> [DIRECTIONS]: Please reproduce the data exactly, though every picture must stay out.

> [DATASET SECTION]:
━━━━

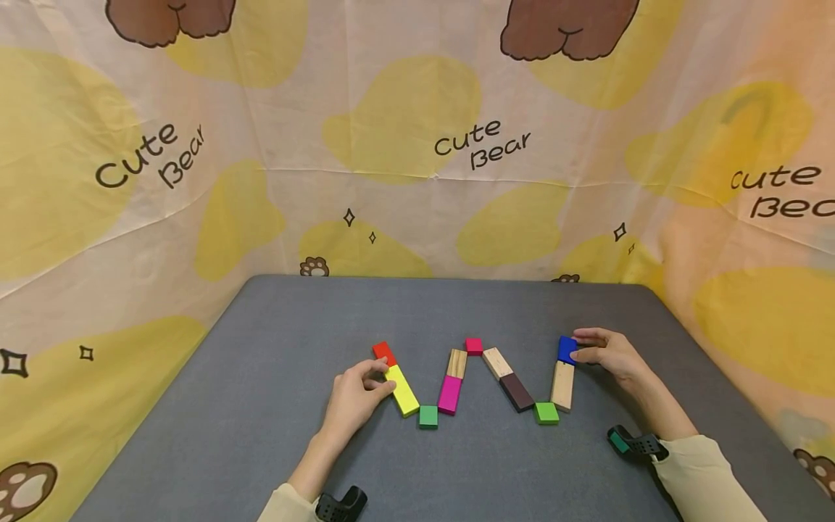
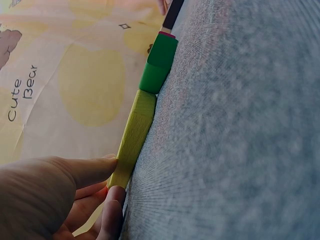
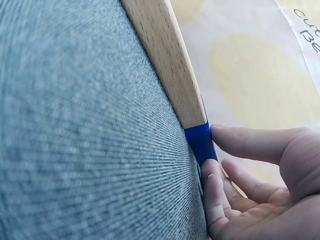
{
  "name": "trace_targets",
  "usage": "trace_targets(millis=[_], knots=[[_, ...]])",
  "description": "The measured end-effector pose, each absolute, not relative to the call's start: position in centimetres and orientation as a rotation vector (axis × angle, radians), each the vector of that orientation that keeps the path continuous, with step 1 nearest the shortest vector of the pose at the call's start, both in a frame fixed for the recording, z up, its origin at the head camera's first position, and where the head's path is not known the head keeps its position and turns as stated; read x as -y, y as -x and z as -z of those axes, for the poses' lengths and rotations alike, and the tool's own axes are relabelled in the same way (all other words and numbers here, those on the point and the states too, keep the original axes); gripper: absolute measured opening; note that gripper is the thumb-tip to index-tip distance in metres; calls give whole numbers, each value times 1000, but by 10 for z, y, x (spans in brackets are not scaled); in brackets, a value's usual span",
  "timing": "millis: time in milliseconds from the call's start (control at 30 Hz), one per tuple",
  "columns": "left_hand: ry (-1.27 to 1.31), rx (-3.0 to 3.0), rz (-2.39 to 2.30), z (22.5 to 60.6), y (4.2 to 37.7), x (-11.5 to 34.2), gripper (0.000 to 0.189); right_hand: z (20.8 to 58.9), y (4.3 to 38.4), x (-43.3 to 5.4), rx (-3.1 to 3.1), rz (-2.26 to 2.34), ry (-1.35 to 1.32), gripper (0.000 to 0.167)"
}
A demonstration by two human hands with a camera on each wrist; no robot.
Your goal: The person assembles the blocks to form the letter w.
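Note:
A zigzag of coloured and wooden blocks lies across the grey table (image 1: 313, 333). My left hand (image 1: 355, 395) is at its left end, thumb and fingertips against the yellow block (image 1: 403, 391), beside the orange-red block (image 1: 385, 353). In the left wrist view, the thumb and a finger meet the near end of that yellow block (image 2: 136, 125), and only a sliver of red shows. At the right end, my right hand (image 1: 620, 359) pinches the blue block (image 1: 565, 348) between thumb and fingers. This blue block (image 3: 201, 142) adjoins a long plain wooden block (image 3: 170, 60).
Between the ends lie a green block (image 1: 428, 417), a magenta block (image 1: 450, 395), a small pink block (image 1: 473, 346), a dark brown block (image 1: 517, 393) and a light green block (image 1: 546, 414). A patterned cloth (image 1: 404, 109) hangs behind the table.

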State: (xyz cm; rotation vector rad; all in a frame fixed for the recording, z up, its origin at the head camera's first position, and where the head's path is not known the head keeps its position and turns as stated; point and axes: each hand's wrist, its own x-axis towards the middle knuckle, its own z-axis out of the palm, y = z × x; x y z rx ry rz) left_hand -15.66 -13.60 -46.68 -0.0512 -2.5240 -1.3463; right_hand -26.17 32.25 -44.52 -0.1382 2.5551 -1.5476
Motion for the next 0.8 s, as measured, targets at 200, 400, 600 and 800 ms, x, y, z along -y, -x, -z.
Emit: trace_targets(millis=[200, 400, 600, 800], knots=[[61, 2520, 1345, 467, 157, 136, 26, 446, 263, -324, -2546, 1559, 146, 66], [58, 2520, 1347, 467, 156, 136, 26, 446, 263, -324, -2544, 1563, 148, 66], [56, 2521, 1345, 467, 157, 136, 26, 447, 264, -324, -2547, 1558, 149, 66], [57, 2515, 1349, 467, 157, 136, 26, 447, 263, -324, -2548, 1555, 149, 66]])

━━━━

> [ANSWER TO THE EXERCISE]:
{
  "name": "trace_targets",
  "usage": "trace_targets(millis=[_], knots=[[_, ...]])",
  "description": "The measured end-effector pose, each absolute, not relative to the call's start: position in centimetres and orientation as a rotation vector (axis × angle, radians), each the vector of that orientation that keeps the path continuous, with step 1 nearest the shortest vector of the pose at the call's start, both in a frame fixed for the recording, z up, its origin at the head camera's first position, and where the head's path is not known the head keeps its position and turns as stated; read x as -y, y as -x and z as -z of those axes, for the poses' lengths and rotations alike, and the tool's own axes are relabelled in the same way (all other words and numbers here, those on the point and the states too, keep the original axes); gripper: absolute measured opening; note that gripper is the thumb-tip to index-tip distance in metres; calls give whole numbers, each value times 1000, but by 10 for z, y, x (spans in brackets are not scaled); in brackets, a value's usual span",
  "timing": "millis: time in milliseconds from the call's start (control at 30 Hz), one per tuple",
  "columns": "left_hand: ry (-1.27 to 1.31), rx (-3.0 to 3.0), rz (-2.39 to 2.30), z (22.5 to 60.6), y (4.2 to 37.7), x (-11.5 to 34.2), gripper (0.000 to 0.189); right_hand: z (20.8 to 58.9), y (4.3 to 38.4), x (-43.3 to 5.4), rx (-3.1 to 3.1), rz (-2.26 to 2.34), ry (-1.35 to 1.32), gripper (0.000 to 0.167)"
}
A demonstration by two human hands with a camera on each wrist; no robot.
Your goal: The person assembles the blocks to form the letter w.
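Note:
A zigzag of coloured and wooden blocks lies across the grey table (image 1: 313, 333). My left hand (image 1: 355, 395) is at its left end, thumb and fingertips against the yellow block (image 1: 403, 391), beside the orange-red block (image 1: 385, 353). In the left wrist view, the thumb and a finger meet the near end of that yellow block (image 2: 136, 125), and only a sliver of red shows. At the right end, my right hand (image 1: 620, 359) pinches the blue block (image 1: 565, 348) between thumb and fingers. This blue block (image 3: 201, 142) adjoins a long plain wooden block (image 3: 170, 60).
Between the ends lie a green block (image 1: 428, 417), a magenta block (image 1: 450, 395), a small pink block (image 1: 473, 346), a dark brown block (image 1: 517, 393) and a light green block (image 1: 546, 414). A patterned cloth (image 1: 404, 109) hangs behind the table.
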
State: (xyz cm; rotation vector rad; all in a frame fixed for the recording, z up, its origin at the head camera's first position, and where the head's path is not known the head keeps its position and turns as stated; point and axes: each hand's wrist, its own x-axis towards the middle knuckle, its own z-axis out of the palm, y = z × x; x y z rx ry rz) left_hand -15.66 -13.60 -46.68 -0.0512 -2.5240 -1.3463; right_hand -26.17 32.25 -44.52 -0.1382 2.5551 -1.5476
Motion for the next 0.8 s, as measured, targets at 200, 400, 600 and 800 ms, x, y, z along -y, -x, -z.
Emit: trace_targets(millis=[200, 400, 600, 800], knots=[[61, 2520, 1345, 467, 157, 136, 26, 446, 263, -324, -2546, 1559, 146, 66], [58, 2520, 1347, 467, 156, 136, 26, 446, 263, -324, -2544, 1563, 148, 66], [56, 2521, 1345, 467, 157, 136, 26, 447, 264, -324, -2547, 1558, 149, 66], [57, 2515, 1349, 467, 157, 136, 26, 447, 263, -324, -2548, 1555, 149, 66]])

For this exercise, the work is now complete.